I am not pain free but I am 90% better
I am living. Not just breathing and existing but baby, I am LIVING. I eat every day up and get the most I can out of it. Not that I don't have hard times but I appreciate every day that I have as a day to love, be loved and it is a gift. I take it as such.
Tuesday, November 15, 2011
I don't know. I got on the scale Monday after gardening saturday for 2 hours, heavy gardening. The whole sweaty, dirty hard moving rocks kind. Then walked the dog for 2 miles, then went to a banquet where I danced for 6 hours PLUS ate well. Now, to be fair, I did drink quite a bit. But anyway. I got on the scale Monday and i was up like 3 pounds.So I decided to not weigh till Thursday. Today I worked for a solid 6 hours cleaning my house with my sister and kids. The dirty sweaty move furniture and clean stuff you never do kind. I have burned hella calories in the last few days. I tracked my food and I'm good even with the 3 cookies and 1 brownie I ate. I was tired, weak and fed my sugar addiction. Don't judge...lol.
Anyway I am going to do my best in the next few days because 219 is still in my head and heart. Onward to where I'm going!
Friday, November 11, 2011
But the 3 other pairs of pants I bought today sure do! Hahahahahahaha! That's me being hysterical! I got a coupon for 50 dollars off a 100 purchase at lane bryant outlet today so I went to look. I got some size 20 and some size 18's. You know me, always the optomist! So i put the 20's on and they were way big and i got the 18's and they fit perfect. I got a pair of jeans, some black skinny soft as butter pants and a pair of grey cords, I also got some new jammies, a new bra, 38c, and a cute top that I am wearing tomorrow to our race car banquet. I will take pics tomorrow. The best part was I spent 147.00 and saved over 150.00!!!!!!! So yeah I was doing the happy dance!
We are also redoing a section of my backyard so i will have some pics on Sunday for you guys...woot! Progress baby!
Wednesday, November 09, 2011
All I have been thinking about is 219. 219. 219. TWO NINETEEN!
I am trying to get there. I really am.
219 means I have lost MORE than 70 pounds (which is where I have been since June losing and gaining the same 5-10 pounds).
219 means I will have left the 300's, 290's, 280's, 270's, 260's, 250's, 240's, 230's and 220's behind.
219 means I am only 3 pounds away from losing 75 pounds and on my way to 80,90 and more.
219 means I am getting closer to weighing less than my husband.

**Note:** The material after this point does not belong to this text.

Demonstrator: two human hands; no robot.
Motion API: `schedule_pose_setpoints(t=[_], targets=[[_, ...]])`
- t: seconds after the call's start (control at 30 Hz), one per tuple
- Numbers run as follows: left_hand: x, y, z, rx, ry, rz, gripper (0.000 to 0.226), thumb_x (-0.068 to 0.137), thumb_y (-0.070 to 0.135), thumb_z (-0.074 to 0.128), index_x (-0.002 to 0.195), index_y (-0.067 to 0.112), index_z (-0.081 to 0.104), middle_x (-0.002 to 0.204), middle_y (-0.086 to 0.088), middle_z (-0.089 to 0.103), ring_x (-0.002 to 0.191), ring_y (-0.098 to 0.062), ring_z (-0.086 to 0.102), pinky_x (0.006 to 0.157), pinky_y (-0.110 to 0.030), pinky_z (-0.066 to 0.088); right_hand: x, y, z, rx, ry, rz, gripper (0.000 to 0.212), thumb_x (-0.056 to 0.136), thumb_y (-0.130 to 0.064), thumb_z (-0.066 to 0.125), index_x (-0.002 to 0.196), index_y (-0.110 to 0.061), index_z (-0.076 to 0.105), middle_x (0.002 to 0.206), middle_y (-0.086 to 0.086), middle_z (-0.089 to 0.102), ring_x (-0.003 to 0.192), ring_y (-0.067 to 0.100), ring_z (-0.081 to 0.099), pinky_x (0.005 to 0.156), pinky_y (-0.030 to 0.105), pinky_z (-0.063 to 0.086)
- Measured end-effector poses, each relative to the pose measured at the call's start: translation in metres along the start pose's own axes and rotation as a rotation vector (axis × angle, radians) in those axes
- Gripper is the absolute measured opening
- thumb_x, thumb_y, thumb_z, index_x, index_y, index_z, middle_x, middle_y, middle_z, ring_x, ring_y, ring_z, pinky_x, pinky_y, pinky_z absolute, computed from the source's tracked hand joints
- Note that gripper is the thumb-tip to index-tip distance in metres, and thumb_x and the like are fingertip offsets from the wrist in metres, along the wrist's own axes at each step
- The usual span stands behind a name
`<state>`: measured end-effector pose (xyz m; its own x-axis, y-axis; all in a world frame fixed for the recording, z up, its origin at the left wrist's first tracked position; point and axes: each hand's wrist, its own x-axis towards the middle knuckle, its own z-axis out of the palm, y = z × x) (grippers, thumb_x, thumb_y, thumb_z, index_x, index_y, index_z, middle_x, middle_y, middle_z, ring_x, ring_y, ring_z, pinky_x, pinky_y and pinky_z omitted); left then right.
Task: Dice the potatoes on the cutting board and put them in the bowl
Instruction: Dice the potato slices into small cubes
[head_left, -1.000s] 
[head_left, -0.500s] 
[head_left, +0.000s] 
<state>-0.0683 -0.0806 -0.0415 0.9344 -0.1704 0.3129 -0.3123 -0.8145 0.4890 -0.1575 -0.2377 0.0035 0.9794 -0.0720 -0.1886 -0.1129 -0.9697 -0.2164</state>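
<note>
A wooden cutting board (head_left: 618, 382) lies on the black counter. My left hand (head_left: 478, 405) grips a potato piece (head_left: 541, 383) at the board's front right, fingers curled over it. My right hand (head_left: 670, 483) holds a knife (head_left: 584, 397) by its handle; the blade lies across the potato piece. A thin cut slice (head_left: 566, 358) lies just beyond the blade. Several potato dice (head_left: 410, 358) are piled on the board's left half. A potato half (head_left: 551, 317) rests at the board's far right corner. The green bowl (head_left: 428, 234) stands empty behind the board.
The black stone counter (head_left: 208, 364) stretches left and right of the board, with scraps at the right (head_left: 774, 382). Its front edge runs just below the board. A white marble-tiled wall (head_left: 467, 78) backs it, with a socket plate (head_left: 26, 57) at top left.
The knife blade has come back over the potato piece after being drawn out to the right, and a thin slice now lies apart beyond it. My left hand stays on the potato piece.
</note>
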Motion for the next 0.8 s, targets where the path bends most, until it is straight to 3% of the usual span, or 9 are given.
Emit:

I want those things. REALLY BAD!
For the last few weeks I have stepped it up. I walked a 5k for the first time ever, added back 3 day a week 1o minute excercise video's, I have been planning my dinners and tracking truthfully and if (like today), I am having a heavier dinner than usual, I plan for a healthier breakfast and lunch.
I am not going to lie and say I have been perfect (wth does that mean anyway?) but I have been mindful and in the back of my mind, I keep saying 219. I want it. I want it bad. I am trying really hard to get there. I feel if I can blast through that stupid 220 wall, I will be on my way to the rest of my weight loss.
It may take me longer than I would like, I may go up before I go down but I guarantee you, I WILL GET THERE. And beyond.
So keep watching because one day, one day really soon, you are gonna see a blog from me titled "219".
That is my chant. That is my goal. That is my mantra.